It listed two loads with RL 26 and the Hornady 143gr ELD-X, 56 gr. gave them 2932fps and 57.5 gr. 3030.
My gun wouldn't tolerate those loads and the velocities are way off, 54.0 gr gave me 2932fps exactly, there's a huge coincidence!!
The chronograph told me that was maximum, all I got was more pressure by adding first .5 grain and then a full grain. Both 54.5 and 55. were inconsistent as well.
These are okay numbers, I think I can improve them by manipulating the seating depth, cutting the primer pocket square and watching the charges closer.

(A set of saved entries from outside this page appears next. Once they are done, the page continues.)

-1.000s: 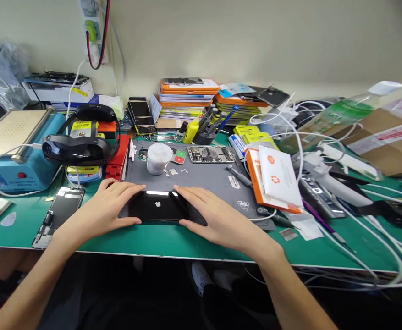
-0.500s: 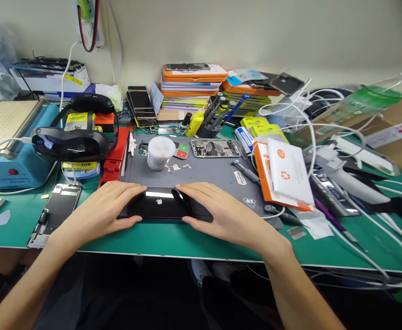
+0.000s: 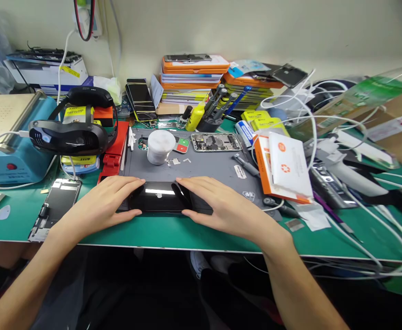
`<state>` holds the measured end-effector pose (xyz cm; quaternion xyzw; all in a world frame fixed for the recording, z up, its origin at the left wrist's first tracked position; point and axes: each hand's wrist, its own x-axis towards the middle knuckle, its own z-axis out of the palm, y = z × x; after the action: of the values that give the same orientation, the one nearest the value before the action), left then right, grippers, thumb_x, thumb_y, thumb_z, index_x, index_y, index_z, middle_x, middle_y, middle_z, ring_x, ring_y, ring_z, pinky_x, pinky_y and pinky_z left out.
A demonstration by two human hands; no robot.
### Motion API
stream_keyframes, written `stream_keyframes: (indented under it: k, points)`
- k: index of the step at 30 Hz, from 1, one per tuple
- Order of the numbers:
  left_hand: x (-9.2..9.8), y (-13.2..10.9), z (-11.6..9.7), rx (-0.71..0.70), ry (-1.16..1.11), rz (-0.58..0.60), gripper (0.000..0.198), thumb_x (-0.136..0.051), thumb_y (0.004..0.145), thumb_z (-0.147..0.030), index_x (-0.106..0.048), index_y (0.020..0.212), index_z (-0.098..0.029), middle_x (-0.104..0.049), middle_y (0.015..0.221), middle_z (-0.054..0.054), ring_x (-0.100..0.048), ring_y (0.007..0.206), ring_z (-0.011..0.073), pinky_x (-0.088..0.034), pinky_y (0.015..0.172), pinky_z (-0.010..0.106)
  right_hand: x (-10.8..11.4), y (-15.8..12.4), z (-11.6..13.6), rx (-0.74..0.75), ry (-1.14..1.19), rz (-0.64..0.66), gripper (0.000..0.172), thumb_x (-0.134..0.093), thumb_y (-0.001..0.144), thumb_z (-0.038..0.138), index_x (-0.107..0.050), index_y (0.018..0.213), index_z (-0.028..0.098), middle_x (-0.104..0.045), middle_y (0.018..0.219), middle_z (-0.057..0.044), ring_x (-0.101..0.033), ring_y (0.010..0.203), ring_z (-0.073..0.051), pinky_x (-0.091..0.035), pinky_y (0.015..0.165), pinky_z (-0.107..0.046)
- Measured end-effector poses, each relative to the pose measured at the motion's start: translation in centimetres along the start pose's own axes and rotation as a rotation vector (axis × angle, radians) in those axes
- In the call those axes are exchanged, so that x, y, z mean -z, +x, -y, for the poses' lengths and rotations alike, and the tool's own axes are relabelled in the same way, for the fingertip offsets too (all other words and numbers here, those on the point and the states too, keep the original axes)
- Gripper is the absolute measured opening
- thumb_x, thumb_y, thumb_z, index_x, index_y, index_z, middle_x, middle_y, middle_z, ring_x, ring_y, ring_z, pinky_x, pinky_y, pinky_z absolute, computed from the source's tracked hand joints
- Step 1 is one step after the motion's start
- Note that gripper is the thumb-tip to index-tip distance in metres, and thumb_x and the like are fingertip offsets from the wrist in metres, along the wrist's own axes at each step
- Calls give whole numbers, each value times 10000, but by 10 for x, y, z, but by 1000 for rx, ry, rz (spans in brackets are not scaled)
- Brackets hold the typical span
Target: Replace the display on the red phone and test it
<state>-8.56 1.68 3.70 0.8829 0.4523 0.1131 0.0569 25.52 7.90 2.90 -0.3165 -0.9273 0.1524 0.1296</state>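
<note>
A black smartphone [image 3: 160, 204] lies sideways at the front edge of the grey mat [image 3: 217, 170], its dark screen lit with a white apple logo. My left hand [image 3: 106, 201] grips the phone's left end, fingers along the far edge and thumb at the near edge. At the other end, my right hand [image 3: 217, 201] holds it the same way. Just behind the phone stands a white tub [image 3: 161, 147]. Small metal parts [image 3: 175, 161] lie beside the tub, and an opened phone frame [image 3: 216, 142] rests at the mat's back.
To the left are a black headset [image 3: 70, 136], a blue machine [image 3: 18, 146] and a detached phone screen [image 3: 57, 204]. A pen holder [image 3: 210, 123] stands behind the mat. On the right lie an orange and white box [image 3: 283, 167], screwdrivers [image 3: 245, 165] and tangled white cables [image 3: 398, 243].
The view has tilted down slightly, so the bench sits a little higher in the picture. Both hands keep the same hold on the smartphone.
</note>
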Motion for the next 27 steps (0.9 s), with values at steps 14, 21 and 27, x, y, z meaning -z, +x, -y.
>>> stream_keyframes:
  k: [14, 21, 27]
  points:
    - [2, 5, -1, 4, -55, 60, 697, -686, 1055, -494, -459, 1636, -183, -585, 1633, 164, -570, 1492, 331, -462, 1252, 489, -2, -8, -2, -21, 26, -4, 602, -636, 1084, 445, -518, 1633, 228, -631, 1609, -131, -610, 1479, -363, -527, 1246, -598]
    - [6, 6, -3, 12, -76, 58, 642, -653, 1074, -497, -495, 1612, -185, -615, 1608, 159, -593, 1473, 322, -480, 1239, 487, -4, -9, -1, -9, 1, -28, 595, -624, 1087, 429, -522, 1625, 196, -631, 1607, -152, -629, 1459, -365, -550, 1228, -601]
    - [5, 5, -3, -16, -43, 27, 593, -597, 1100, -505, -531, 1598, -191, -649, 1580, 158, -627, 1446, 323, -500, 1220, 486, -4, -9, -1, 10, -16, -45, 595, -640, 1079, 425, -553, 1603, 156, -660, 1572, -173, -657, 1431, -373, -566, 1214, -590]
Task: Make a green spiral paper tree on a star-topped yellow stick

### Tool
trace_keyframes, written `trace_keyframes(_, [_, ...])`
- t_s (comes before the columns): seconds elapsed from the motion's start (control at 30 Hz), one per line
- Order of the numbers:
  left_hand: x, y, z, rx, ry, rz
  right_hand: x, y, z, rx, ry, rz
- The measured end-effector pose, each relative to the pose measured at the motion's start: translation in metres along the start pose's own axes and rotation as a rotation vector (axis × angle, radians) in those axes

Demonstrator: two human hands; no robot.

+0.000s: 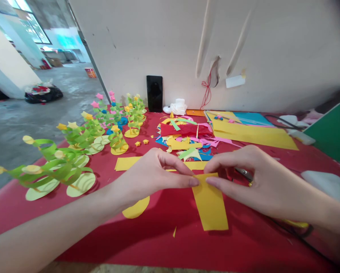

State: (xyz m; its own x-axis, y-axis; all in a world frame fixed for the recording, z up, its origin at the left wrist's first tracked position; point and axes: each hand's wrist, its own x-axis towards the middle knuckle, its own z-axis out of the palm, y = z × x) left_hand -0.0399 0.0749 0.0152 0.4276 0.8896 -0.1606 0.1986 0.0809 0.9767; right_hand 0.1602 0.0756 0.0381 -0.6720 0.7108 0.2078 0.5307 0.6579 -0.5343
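Yellow strip (211,204) is held over a red tabletop (147,242), grey floor (74,85) beyond.

A pale wall (164,45) rises at 12 o'clock, two grooves running down it towards 1 o'clock. Its straight edge slants near 11 o'clock, and past it a grey floor (73,81) spreads out (patchily shiny). At 10 o'clock a dark-framed window (36,28) lets in bright daylight; a white pillar (9,57) leans into view between 9 and 10. The red-topped table (152,248) reaches down to 6 o'clock.
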Motion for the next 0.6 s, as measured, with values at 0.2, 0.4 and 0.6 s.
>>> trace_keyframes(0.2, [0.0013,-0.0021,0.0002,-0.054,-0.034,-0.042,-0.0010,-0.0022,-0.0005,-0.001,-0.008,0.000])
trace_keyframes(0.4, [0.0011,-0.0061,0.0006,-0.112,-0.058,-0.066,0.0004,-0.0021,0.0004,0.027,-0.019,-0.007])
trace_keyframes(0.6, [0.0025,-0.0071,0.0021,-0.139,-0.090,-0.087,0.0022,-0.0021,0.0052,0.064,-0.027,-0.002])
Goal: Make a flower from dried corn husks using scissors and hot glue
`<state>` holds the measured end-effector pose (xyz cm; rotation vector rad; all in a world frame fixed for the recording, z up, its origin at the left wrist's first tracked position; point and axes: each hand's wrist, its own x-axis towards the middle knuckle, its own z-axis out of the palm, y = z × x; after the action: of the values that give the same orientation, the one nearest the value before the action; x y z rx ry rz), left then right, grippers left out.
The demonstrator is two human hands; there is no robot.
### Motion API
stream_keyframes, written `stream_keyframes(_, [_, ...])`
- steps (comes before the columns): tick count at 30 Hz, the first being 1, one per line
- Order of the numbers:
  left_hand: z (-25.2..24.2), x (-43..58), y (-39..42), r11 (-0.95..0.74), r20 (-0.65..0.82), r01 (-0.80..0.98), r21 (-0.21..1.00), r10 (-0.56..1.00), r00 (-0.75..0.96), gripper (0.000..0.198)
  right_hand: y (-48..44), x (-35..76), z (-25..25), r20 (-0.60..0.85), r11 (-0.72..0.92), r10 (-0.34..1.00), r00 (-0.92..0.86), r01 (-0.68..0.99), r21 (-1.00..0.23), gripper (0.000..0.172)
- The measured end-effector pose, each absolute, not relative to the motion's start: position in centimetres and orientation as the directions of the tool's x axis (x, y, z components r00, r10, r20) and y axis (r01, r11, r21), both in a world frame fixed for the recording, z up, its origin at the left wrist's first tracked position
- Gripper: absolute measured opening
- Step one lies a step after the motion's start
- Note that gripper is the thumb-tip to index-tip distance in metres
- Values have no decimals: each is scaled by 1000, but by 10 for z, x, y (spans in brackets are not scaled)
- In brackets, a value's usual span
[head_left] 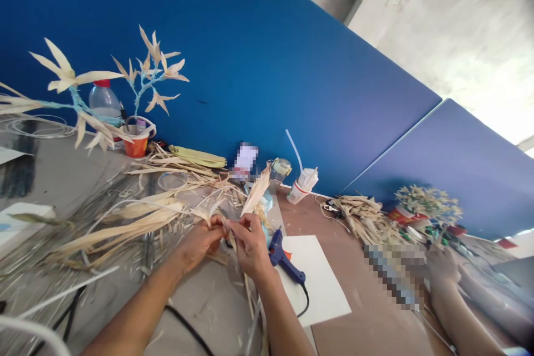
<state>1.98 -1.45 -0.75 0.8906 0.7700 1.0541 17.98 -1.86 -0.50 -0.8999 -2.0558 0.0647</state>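
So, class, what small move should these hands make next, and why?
Perhaps steady the small pale piece before reaching for anything else: the left hand and right hand meet at it, its details are too blurred to tell, and the blue glue gun lies unheld nearby.

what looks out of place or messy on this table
Mainly the dry husks, strewn untidily across the left of the table. The blue glue gun also looks slightly odd, lying partly on the white sheet instead of standing. No obvious spill shows.
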Motion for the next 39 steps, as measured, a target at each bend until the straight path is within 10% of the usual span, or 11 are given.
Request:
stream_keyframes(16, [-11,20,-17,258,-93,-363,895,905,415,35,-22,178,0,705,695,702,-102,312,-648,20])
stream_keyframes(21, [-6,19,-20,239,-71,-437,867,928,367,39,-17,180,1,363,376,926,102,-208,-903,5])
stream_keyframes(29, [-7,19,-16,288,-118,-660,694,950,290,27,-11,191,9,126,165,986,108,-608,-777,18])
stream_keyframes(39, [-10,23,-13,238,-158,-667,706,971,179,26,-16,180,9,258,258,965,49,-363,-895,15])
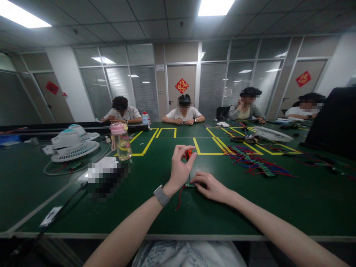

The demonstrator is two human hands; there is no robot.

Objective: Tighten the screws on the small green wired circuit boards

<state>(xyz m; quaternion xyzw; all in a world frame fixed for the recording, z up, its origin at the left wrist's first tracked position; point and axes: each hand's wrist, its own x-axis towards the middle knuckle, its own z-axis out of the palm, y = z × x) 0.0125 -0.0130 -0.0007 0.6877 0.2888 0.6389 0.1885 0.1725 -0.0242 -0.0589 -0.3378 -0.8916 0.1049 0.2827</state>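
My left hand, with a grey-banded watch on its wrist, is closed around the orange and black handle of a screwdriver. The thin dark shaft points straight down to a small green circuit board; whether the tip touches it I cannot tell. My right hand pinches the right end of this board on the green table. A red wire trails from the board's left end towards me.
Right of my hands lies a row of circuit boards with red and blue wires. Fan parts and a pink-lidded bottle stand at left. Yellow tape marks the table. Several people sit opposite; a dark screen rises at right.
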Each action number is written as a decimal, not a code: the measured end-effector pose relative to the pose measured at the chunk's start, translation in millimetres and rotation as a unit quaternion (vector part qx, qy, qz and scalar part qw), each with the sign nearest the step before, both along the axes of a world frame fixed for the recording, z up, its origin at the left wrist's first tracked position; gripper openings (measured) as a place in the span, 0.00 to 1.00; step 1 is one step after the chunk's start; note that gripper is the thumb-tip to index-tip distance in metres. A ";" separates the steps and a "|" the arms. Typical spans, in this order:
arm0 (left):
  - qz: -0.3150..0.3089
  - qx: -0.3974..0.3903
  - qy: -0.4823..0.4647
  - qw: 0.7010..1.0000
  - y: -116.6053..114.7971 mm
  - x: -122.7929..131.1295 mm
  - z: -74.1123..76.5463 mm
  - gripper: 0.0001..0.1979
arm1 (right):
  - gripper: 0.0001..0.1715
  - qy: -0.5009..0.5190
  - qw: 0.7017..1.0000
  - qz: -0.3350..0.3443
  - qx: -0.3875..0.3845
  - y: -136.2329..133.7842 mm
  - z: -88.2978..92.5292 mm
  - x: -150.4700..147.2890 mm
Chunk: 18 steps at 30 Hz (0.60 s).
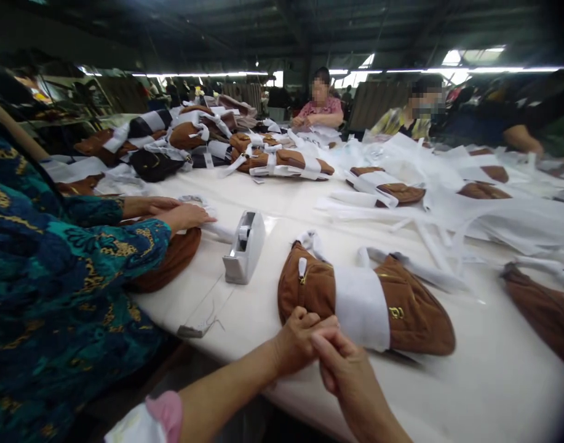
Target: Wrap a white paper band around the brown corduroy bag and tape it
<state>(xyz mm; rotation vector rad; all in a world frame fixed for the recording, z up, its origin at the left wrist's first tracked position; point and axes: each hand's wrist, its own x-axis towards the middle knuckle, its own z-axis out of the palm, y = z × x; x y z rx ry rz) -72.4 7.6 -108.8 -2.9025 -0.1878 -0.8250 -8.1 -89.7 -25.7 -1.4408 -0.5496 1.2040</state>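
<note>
A brown corduroy bag (417, 307) lies right in front of me, with a wide white paper band (362, 301) around its middle. It has gold zips, a small gold emblem and a white-wrapped zip pull. My left hand (297, 341) is closed at the bag's near edge, fingers curled. Against it, my right hand (344, 363) is closed too, thumb and forefinger pinched together. Whatever sits between the fingertips is too small or hidden to make out. White-wrapped straps (309, 243) stick out behind the bag.
A white tape dispenser (247, 249) stands left of the bag. Near the table edge lies a small grey tool (194, 331) with thread. At left, a co-worker's hands (182, 215) rest over another brown bag (171, 264). Wrapped bags (282, 161) and white sheets are heaped behind.
</note>
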 end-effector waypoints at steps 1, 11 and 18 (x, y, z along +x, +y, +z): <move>-0.011 0.001 -0.018 1.000 0.2 0.0 1.0 0.12 | 0.22 -0.006 1.000 -0.025 -0.015 -15.4 -7.0 16.2; -0.043 0.024 -0.097 0.994 2.2 2.1 11.5 0.11 | 0.22 -0.037 0.991 -0.094 -0.084 -31.3 -40.5 56.1; -0.066 0.037 -0.014 0.997 4.3 3.3 19.0 0.06 | 0.20 -0.019 0.980 -0.154 -0.124 -20.2 -33.4 53.7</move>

Not sure why but the primer pockets on these 6.5 prc cases are super tight with Remington large rifle magnum primers, I had a difficulty seating them all the way in. Also had a couple of cases that seemed to have excessive runout, that can negatively effect consistent chronograph numbers if the bullet is forced over to one side of the chamber not to mention accuracy. I'd like to see the average deviation down around 10fps.
54.0 gr. RL 26, 5 shots
Average 2932fps
High 2974
Low 2904
Extreme spread 70
Standard deviation 36.8
Average deviation 27.7
Strelok pro says the close zero is 44yds, far zero is 280yds and maximum point blank range is 337yds without 3.5" rise above or drop below the line of sight. 3.5 inches is a relatively tight parameter but I like precise shots on game, if the animal is farther than 337yds it's unlikely I won't have the time to check the drop and either dial or use the reticle for hold over.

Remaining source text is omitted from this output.